Delfina sentiu o sangue fugir-lhe. O corpo ficou pesado, as pernas bambas. Deu-lhe vontade de voltar para a cama, meter a cabeça debaixo do travesseiro, e só se levantar quando terminasse o pesadelo.

Ao entrar na casa, deu com Ana apoiada na porta da varanda. A moça sacudia a cabeça, em movimento de negação, como se recusasse a crer no que havia escutado, enquanto seus lábios murmuravam:

- Meu pai! Meu pai! Meu pai! – de repente, sua voz foi se elevando e ela começou a gritar, descontrolada.

Miloca segurou-a firme pelos ombros e lhe afirmava:

- Ana! Ana! Mamãe vai lá! Ela tomará conta de tudo! Se acalme!
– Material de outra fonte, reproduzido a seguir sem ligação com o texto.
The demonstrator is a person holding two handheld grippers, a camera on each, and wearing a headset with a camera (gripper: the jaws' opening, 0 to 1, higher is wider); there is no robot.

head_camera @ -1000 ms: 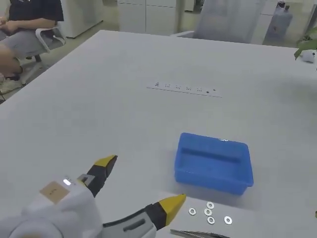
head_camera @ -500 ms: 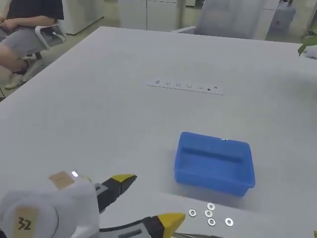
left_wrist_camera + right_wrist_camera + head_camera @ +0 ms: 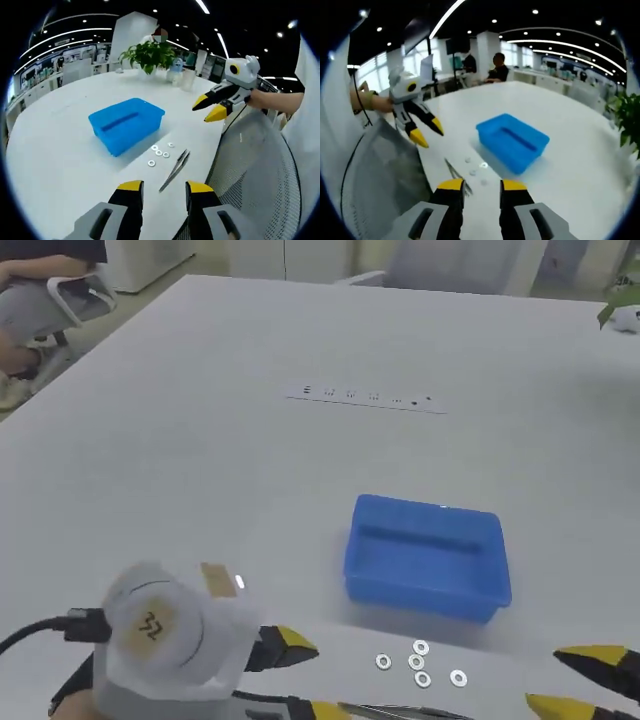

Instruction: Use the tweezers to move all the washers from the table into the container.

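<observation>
Left tool (image 3: 165, 186), right tool (image 3: 482, 184) spread, empty; seemingly 5 washers (image 3: 416, 662) beside tweezers (image 3: 175, 170), near container (image 3: 420, 592)

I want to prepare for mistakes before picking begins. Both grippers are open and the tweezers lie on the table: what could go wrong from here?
The tweezers lie near the table edge; a clumsy grab by the left gripper may push them off.
The washers are small, flat and close together, so the tips may slip or flick one away.
The right gripper aims at the same spot; the two could bump.
</observation>
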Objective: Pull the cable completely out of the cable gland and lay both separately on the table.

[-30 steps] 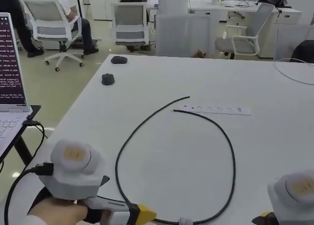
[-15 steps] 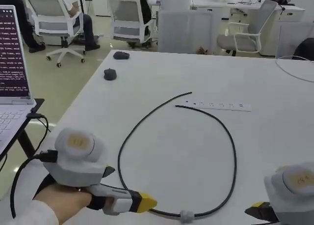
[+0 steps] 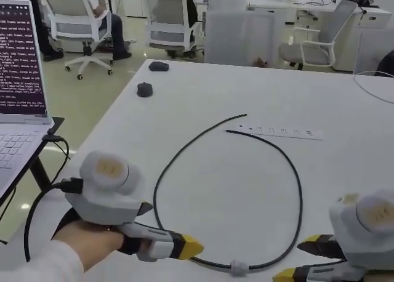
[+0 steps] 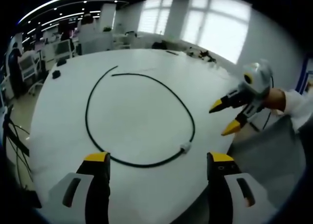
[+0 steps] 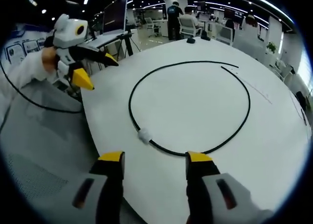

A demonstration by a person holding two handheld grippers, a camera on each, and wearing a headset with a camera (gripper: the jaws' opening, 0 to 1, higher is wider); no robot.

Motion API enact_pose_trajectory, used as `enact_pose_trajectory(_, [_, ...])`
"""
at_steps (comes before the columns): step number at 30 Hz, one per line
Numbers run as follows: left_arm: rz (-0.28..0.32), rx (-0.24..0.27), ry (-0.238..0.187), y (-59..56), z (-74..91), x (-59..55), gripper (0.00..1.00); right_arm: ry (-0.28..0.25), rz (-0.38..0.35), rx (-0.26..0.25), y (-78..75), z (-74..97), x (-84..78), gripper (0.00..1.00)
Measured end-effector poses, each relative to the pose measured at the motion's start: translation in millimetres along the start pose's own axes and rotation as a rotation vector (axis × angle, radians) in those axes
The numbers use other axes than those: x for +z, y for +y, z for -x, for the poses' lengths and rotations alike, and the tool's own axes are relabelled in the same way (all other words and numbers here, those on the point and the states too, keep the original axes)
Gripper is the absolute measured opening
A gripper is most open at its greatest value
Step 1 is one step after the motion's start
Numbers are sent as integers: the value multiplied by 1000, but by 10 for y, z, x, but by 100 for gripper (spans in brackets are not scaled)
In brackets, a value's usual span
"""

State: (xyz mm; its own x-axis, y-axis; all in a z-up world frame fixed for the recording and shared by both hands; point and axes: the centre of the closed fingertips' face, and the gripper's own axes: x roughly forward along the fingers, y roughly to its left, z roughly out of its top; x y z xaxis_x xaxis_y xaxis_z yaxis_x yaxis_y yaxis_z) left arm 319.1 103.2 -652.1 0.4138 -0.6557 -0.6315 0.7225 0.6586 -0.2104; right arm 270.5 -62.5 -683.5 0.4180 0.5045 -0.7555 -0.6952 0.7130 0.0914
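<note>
Both empty and gaping, left gripper [image 4: 159, 157] and right gripper [image 5: 154, 157] flank the cable gland [image 3: 238, 268] threaded on the looped cable [image 3: 300, 196] just ahead; tugging without pinning the gland likely drags everything together.

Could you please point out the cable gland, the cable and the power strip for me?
cable gland [image 3: 239, 268], head view, middle of its white body.
cable [image 3: 300, 199], head view, right-hand side of the black loop.
power strip [image 3: 283, 133], head view, middle of its top face.
</note>
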Motion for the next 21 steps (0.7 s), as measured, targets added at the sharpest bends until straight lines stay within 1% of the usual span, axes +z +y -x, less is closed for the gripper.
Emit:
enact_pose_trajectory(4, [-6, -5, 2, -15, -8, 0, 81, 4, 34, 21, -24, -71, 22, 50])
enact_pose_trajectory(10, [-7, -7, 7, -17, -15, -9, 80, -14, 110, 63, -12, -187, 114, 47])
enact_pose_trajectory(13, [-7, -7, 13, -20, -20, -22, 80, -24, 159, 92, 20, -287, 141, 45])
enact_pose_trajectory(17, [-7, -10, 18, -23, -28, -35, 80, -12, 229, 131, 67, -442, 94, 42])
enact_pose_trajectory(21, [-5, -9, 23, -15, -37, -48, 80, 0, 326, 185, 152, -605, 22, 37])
“Mamãe tomará conta de tudo...” Delfina viu-se de volta a Recife, parada no meio da rua, olhando, aparvalhada, para o marido estendido, estrebuchando no chão. E o sol brilhava, como todos os dias, os carros passavam, os ônibus, as pessoas iam para os seus compromissos, no dia mais comum da vida. Roberto morrendo, estendido no chão... Ouviu ainda as suas últimas palavras: “Vamos atravessar; agora podemos passar.” Haviam dado alguns passos, quando um ciclista apressado deu-lhe um encontrão e derrubou-o de costas. A queda, o choque do pescoço no aguçado meio-fio, o estalo de coisa partida, os movimentos convulsos do corpo... Depois a inércia, o silêncio. A confusão das pessoas, o atropelo; umas, querendo levantá-lo, outras gritando: “Morreu! Morreu!”. E ela parada, sem acreditar no inesperado, sem se por dentro da situação absurda em que se encontrava.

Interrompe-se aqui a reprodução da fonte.